I am sometimes given to fits of irrepressible optimism. When I saw President Bush’s speech announcing a Marshall Plan for New Orleans, I allowed myself to believe that this country would finally have a serious discussion about poverty. I was sadly mistaken.
In times of crisis, this nation has always rallied together to overcome any obstacle. Roosevelt expanded the income tax in 1942 so that those who could best afford to pay for the programs that rescued this country from the Great Depression did so.
President Bush, on the other hand, claims it’s unfair to tax the rich more than the poor and wants those who can least afford it to pay the most.
Hurricane Katrina was incredibly destructive, but its effects were made worse by the aching poverty in which much of the city lived. New Orleans was the poorest city in the United States. Over 25 percent of its residents lived below the poverty line, and half of all children in Louisiana live in poverty.
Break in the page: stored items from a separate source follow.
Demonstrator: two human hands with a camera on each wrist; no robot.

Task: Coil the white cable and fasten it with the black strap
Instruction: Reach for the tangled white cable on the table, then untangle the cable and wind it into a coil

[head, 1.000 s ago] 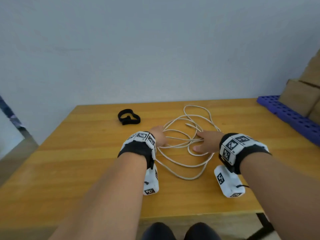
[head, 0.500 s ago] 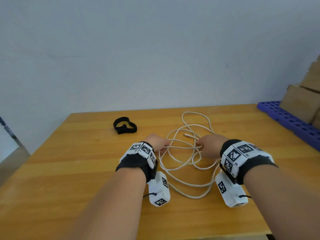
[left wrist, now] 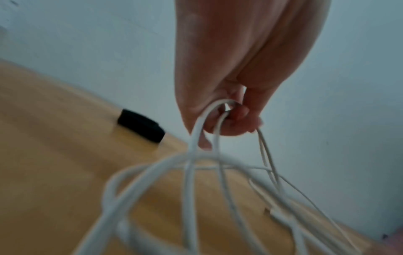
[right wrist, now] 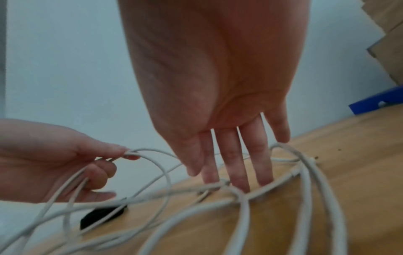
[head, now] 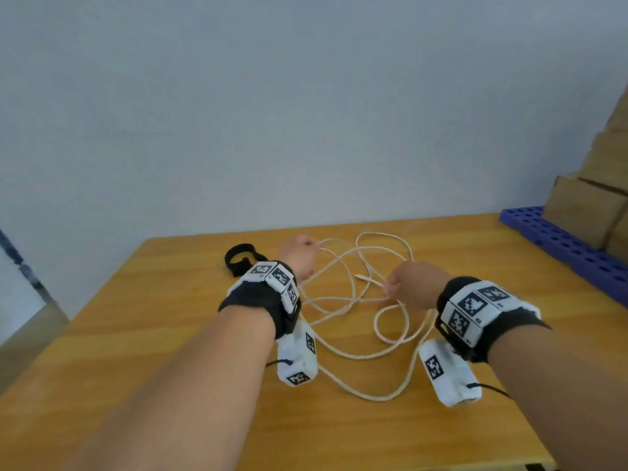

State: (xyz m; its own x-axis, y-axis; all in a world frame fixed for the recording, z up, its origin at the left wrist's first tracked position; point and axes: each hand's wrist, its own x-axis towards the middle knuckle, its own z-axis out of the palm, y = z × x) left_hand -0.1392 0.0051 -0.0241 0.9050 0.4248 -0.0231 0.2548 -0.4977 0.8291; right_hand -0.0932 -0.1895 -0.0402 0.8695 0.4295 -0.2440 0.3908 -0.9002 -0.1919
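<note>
Two hands, left hand pinching white cable, right hand seemingly slack

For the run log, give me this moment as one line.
left hand: grips white cable loops, lifted | right hand: open, fingers among strands | black strap: untouched on table

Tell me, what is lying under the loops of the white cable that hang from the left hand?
Under the white cable held up by the left hand only bare wooden table shows. The black strap lies beside, not beneath. The wrist cameras cover some of the table.
</note>
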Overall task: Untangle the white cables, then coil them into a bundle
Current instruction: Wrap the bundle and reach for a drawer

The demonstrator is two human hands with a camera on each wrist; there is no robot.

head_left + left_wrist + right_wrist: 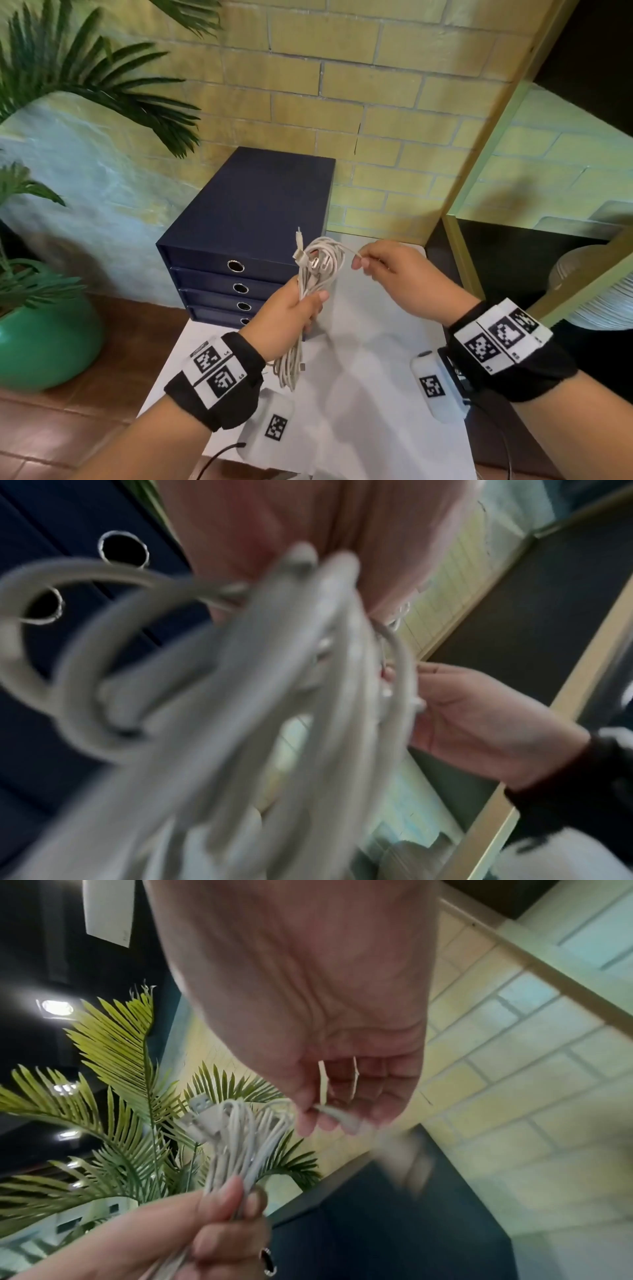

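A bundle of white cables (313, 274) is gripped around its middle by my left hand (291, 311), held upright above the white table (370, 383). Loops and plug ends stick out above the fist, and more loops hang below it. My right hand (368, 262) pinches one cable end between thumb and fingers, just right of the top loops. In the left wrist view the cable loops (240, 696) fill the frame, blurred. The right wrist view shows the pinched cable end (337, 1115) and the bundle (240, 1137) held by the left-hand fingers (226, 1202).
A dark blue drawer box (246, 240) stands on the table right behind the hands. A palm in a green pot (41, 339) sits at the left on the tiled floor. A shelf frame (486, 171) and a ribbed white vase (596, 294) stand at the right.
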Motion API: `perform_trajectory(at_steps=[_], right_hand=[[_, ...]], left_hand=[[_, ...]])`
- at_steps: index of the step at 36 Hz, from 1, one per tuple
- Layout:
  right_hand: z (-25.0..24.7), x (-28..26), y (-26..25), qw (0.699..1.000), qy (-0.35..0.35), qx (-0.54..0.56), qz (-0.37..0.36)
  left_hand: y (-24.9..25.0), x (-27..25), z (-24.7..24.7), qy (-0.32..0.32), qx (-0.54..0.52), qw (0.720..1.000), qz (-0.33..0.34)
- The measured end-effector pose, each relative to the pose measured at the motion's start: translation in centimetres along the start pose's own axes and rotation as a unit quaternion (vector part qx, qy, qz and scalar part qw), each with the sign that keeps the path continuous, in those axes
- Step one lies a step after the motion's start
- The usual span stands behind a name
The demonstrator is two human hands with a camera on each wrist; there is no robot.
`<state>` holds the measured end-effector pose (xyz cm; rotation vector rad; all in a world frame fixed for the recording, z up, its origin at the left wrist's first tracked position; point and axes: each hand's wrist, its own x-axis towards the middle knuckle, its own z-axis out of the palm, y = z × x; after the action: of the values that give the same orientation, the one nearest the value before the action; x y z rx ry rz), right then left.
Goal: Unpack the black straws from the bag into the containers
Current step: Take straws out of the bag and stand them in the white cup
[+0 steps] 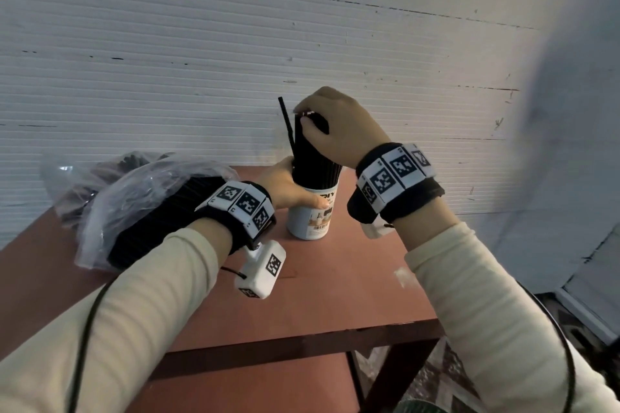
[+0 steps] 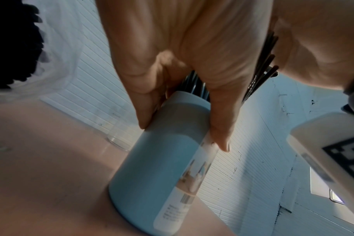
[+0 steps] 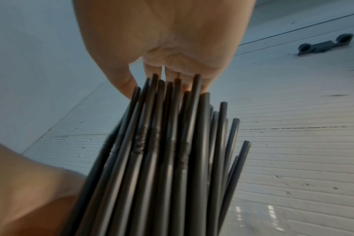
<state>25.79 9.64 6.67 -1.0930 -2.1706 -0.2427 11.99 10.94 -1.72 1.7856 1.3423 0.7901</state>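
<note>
On the table [image 1: 335, 295], the bag [image 1: 141, 198] is lying at the left, many straws inside. The left hand [image 1: 288, 188] is gripping the can [image 1: 312, 211] (upright, nearly full); the right hand [image 1: 335, 124] is pinching the straws [image 1: 312, 157] at their tops. Pushing crookedly risks tipping the can, spilling them.

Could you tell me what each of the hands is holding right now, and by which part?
The left hand grips the white container near its rim; the right hand holds the black straws by their top ends.

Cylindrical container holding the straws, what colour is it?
White cylindrical container with a printed label; head view shows it best.
</note>
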Motion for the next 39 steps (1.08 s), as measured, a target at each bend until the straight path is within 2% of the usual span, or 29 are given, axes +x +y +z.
perform_trajectory(at_steps=[2,4,9,13,18,23,27,30,33,37,39], right_hand=[[-0.1,-0.1,-0.1,0.999,0.035,0.006,-0.011],[-0.2,0.1,-0.3,0.999,0.032,0.011,-0.024],[-0.1,1.1,-1.1,0.996,-0.063,0.003,-0.067],[0.1,1.3,-1.3,0.993,-0.101,-0.057,-0.037],[0.3,-0.4,-0.5,0.999,-0.02,-0.04,0.01],[0.0,-1.5,-0.6,0.997,-0.021,-0.075,0.013],[-0.2,-1.5,-0.9,0.992,-0.06,-0.108,0.015],[-0.5,-1.6,-1.3,0.996,-0.028,-0.079,0.011],[-0.7,-1.9,-2.2,1.0,0.023,-0.017,0.014],[0.0,-2.5,-4.2,0.994,0.103,0.038,-0.005],[0.7,-2.9,-5.4,0.994,0.105,0.04,-0.013]], left_hand=[[0.0,0.0,0.1,-0.003,0.0,1.0,0.002],[-0.1,0.1,0.0,0.003,-0.006,1.0,-0.002],[0.4,-0.4,-0.1,-0.015,-0.003,1.0,0.007],[0.5,-0.6,-0.2,-0.007,0.0,1.0,0.007],[0.6,-0.8,0.0,0.008,0.009,1.0,-0.005],[0.8,-0.8,0.5,0.025,0.01,1.0,-0.011],[1.1,-1.3,0.8,0.034,0.013,0.999,-0.022],[1.0,-1.9,0.5,0.027,0.003,1.0,-0.011],[0.8,-3.2,-0.9,0.051,0.074,0.996,-0.015],[0.7,-6.1,-3.9,0.098,0.069,0.991,0.053],[0.7,-7.8,-5.8,0.144,0.081,0.983,0.077]])
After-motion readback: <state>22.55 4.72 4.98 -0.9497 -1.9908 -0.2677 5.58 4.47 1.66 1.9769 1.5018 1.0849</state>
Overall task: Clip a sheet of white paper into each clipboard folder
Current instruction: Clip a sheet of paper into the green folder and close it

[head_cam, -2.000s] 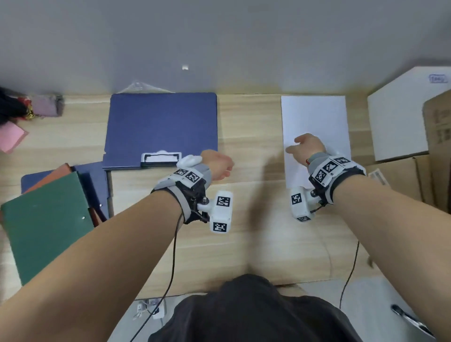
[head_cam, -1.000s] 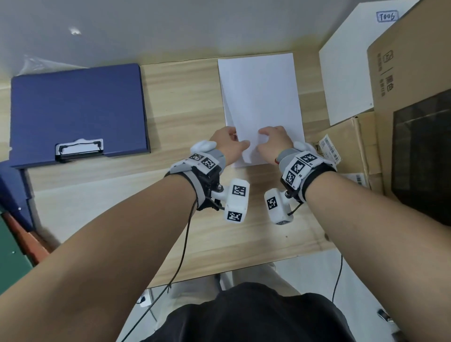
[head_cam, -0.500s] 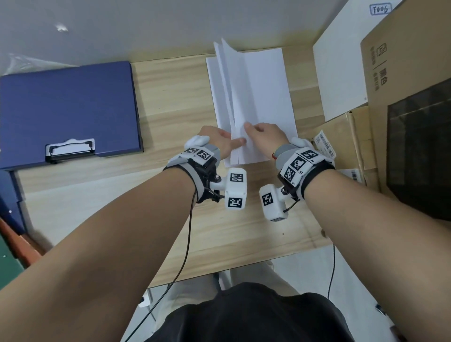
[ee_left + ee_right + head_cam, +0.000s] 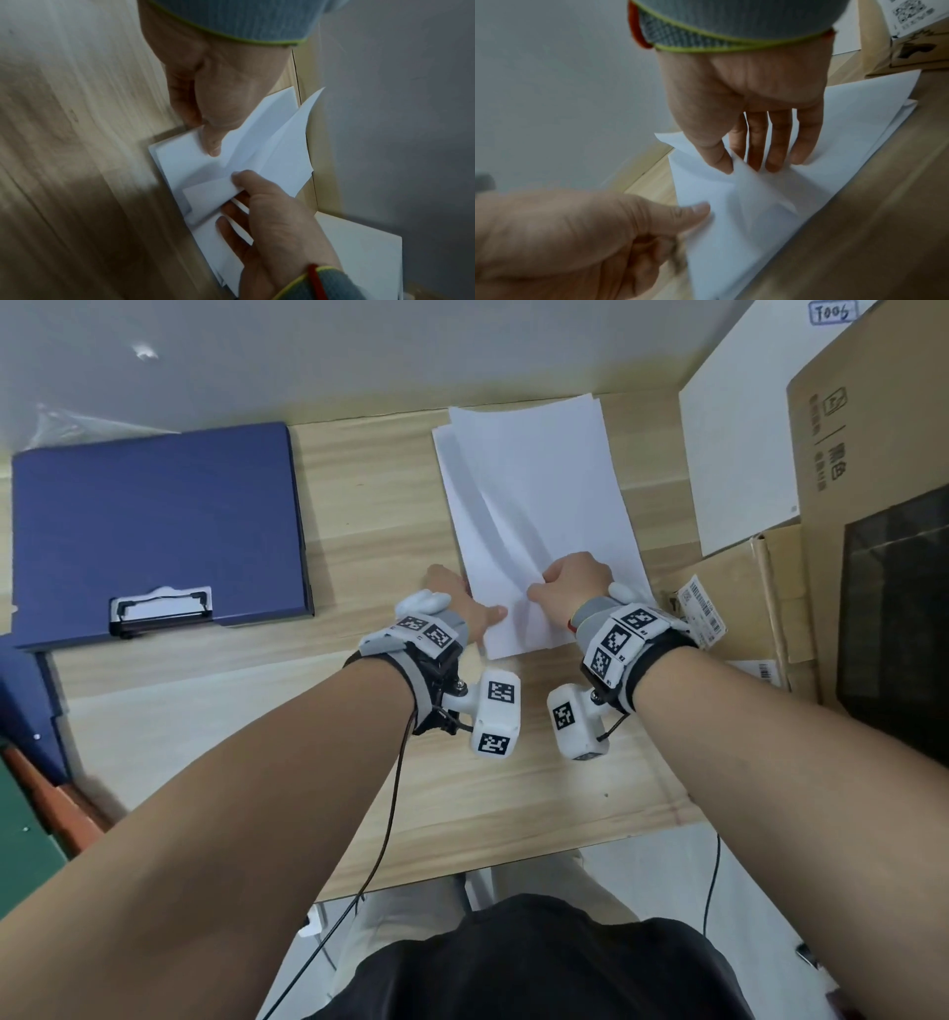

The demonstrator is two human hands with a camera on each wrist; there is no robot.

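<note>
Right at the near end of the stack of white paper point(image 4: 534, 505) both hands are busy with the sheets. The stack lies on the wooden desk point(image 4: 385, 516), lengthwise away from the person, its sheets fanned slightly so that staggered edges show at the far left corner. The top sheet point(image 4: 518, 541) is plain, unmarked white and buckles upward in a long diagonal ridge running from the near end toward the far left. The right hand point(image 4: 572, 582) pinches a near part of that sheet, thumb point(image 4: 716, 154) on one face and the fingers point(image 4: 780, 146) behind it (the wrist view shows the paper folded up between them). The left hand point(image 4: 462, 603) sits at the stack's near left corner; its thumb point(image 4: 212, 140) presses down on the sheets while its other fingers curl at the edge, and whether they actually grip a sheet I cannot tell. Well to the left, the blue clipboard folder point(image 4: 154, 526) lies flat on the desk with its metal clip point(image 4: 160, 610) at the near edge. Cardboard boxes point(image 4: 868, 505) stand just right of the paper.
</note>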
The poor suffered disproportionately from the effects of the disaster and the Bush administration has decided to do worse than nothing about it.
Kanye West is mistaken. It’s not that President Bush doesn’t care about black people – it’s simply that he doesn’t care about the poor. The god that President Bush worships rewards the virtuous with wealth and power – those who have neither must deserve their lot in life. To tax the rich in order to save the poor would be to subvert God’s will. Like Cain standing before God, President Bush looks at the suffering of the poor and asks, “Am I my brother’s keeper?”
Luckily for the nation, President Bush’s spectacular incompetence in the first days of the crisis has at least ensured that something will be done.
The President has regard for his own power and reputation if not for the lives of others. This has forced him to overrule the wealthy Republican elites who would prefer to let the people drown in the free market rather than involve the government in their lives.
The Republican Party is a creative organization and they’ve found a way to maintain their tax cuts for the wealthy and cover their asses simultaneously. They’ll simply cut spending elsewhere to pay for the relief effort.
Specifically, they’ll cut tens of billions of dollars from Homeland Security, Medicare, Medicaid and other social programs. Only this last week the Republican leadership of the House decided to postpone a $50 billion cost-cutting bill so that they could cut deeper yet.
President Bush and the Republican Party chose to not repair the levies in New Orleans, but they could spend a few million dollars more on tax cuts for the wealthy.
Now they want the poor to pay to repair the damage. One can only imagine what Christ, who said that the greatest commandment was to “Love thy neighbor as thyself,” would think of the actions of these champions of “Christian” values.